The task: Across the listing below, how many lines have the word "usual" in them? Provide only the number.
--- Exercise data ---
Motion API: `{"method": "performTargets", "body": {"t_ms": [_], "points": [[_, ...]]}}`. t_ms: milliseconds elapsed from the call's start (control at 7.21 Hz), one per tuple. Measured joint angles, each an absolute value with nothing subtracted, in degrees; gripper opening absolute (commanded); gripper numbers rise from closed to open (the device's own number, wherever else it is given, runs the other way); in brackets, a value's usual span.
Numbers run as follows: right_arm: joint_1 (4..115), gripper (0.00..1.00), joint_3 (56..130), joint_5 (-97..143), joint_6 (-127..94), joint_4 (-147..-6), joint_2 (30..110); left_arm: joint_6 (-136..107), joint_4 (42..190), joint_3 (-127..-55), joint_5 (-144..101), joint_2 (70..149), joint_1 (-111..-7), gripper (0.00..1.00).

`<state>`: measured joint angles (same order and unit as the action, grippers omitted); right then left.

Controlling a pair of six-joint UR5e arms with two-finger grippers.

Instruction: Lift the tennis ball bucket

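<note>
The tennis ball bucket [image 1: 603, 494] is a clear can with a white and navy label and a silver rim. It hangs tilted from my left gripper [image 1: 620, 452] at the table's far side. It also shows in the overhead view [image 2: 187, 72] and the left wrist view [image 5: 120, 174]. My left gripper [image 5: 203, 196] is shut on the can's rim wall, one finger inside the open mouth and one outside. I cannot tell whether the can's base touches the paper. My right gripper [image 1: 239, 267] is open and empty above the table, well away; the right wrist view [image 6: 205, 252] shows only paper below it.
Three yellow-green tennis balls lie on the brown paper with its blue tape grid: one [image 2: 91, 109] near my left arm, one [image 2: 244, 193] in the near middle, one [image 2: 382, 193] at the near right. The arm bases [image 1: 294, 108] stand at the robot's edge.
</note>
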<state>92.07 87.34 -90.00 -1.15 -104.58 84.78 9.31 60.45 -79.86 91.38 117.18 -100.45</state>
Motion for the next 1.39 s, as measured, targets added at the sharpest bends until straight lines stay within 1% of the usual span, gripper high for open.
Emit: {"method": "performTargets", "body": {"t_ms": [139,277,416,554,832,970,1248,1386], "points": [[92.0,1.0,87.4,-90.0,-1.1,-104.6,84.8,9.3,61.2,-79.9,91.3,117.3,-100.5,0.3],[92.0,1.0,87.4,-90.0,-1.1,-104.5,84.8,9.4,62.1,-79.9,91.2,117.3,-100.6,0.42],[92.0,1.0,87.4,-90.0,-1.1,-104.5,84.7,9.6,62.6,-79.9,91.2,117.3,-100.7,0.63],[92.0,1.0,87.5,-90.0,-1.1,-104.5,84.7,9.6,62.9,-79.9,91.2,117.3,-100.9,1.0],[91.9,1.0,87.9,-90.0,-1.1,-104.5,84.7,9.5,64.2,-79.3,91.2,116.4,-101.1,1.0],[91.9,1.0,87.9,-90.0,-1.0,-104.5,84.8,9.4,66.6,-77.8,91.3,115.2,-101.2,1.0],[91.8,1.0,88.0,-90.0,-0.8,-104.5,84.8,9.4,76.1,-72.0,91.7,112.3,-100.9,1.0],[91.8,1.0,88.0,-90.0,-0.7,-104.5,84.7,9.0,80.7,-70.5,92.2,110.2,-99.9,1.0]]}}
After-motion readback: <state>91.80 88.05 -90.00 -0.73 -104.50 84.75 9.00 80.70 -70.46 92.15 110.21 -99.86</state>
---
The completed task: 2